"""

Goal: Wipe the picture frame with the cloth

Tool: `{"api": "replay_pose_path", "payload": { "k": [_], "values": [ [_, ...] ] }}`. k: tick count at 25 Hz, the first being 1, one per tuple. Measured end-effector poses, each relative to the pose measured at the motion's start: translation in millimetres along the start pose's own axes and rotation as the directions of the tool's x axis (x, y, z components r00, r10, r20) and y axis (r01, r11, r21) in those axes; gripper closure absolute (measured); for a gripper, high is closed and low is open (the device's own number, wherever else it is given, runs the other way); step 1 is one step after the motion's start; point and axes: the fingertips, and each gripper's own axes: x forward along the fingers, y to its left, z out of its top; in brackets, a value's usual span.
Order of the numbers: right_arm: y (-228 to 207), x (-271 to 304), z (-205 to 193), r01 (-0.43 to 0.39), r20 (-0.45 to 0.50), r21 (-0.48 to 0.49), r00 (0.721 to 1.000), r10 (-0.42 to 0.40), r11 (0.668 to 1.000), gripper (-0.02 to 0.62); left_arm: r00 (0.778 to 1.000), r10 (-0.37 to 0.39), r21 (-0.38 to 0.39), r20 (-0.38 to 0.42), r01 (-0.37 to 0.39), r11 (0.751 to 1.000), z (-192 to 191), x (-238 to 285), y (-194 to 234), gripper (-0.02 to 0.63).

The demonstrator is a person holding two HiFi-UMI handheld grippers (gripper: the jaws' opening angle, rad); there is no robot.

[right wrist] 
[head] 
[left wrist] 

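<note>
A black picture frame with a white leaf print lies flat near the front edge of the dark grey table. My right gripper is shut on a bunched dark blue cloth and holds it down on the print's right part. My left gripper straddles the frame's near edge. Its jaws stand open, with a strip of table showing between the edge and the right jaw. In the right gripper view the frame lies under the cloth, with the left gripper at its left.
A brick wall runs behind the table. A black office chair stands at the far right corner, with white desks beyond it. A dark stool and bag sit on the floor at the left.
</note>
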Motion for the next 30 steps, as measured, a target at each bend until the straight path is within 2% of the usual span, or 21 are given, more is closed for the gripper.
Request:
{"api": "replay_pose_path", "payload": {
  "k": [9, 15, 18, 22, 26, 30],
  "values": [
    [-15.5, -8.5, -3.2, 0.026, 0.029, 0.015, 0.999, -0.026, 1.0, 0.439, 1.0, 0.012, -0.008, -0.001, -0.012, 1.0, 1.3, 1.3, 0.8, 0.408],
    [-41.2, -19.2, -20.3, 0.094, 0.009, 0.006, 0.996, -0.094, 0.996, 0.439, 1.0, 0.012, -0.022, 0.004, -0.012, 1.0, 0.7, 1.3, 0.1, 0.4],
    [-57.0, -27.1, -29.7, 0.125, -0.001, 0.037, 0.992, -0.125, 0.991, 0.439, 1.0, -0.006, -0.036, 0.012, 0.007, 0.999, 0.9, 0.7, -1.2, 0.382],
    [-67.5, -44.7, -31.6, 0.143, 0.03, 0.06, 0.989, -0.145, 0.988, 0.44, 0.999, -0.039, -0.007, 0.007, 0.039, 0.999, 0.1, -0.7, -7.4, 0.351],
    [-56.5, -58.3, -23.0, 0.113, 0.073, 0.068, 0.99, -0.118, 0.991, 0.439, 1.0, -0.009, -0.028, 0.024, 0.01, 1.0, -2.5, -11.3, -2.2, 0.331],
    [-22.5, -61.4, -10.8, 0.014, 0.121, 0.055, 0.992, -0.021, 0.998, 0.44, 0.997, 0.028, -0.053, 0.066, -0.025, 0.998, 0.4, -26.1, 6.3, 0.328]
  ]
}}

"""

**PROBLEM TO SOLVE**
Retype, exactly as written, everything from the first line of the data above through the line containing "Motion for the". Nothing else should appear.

**WRITTEN RESPONSE**
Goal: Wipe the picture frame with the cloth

Tool: `{"api": "replay_pose_path", "payload": { "k": [_], "values": [ [_, ...] ] }}`. k: tick count at 25 Hz, the first being 1, one per tuple. Measured end-effector poses, each relative to the pose measured at the motion's start: translation in millimetres along the start pose's own axes and rotation as the directions of the tool's x axis (x, y, z components r00, r10, r20) and y axis (r01, r11, r21) in those axes; gripper closure absolute (measured); for a gripper, high is closed and low is open (the device's own number, wherever else it is given, runs the other way); step 1 is one step after the motion's start; point and axes: the fingertips, and each gripper's own axes: x forward along the fingers, y to its left, z out of its top; in brackets, a value's usual span.
Order of the numbers: right_arm: y (-228 to 207), x (-271 to 304), z (-205 to 193), r01 (-0.43 to 0.39), r20 (-0.45 to 0.50), r21 (-0.48 to 0.49), r00 (0.721 to 1.000), r10 (-0.42 to 0.40), r11 (0.668 to 1.000), gripper (-0.02 to 0.62); left_arm: r00 (0.778 to 1.000), r10 (-0.37 to 0.39), r21 (-0.38 to 0.39), r20 (-0.38 to 0.42), r01 (-0.37 to 0.39), r11 (0.751 to 1.000), z (-192 to 191), x (-238 to 285), y (-194 to 234), gripper (-0.02 to 0.63).

The demonstrator is a person holding two HiFi-UMI handheld grippers (gripper: the jaws' opening angle, rad); there is no robot.

[right wrist] 
[head] 
[left wrist] 

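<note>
A black picture frame with a white leaf print lies flat near the front edge of the dark grey table. My right gripper is shut on a bunched dark blue cloth and holds it down on the print's right part. My left gripper straddles the frame's near edge. Its jaws stand open, with a strip of table showing between the edge and the right jaw. In the right gripper view the frame lies under the cloth, with the left gripper at its left.
A brick wall runs behind the table. A black office chair stands at the far right corner, with white desks beyond it. A dark stool and bag sit on the floor at the left.
</note>
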Motion for the next 30 steps, as measured, a target at each bend until the straight path is within 2% of the usual span, or 21 are given, more is closed for the gripper.

The response has been given in full.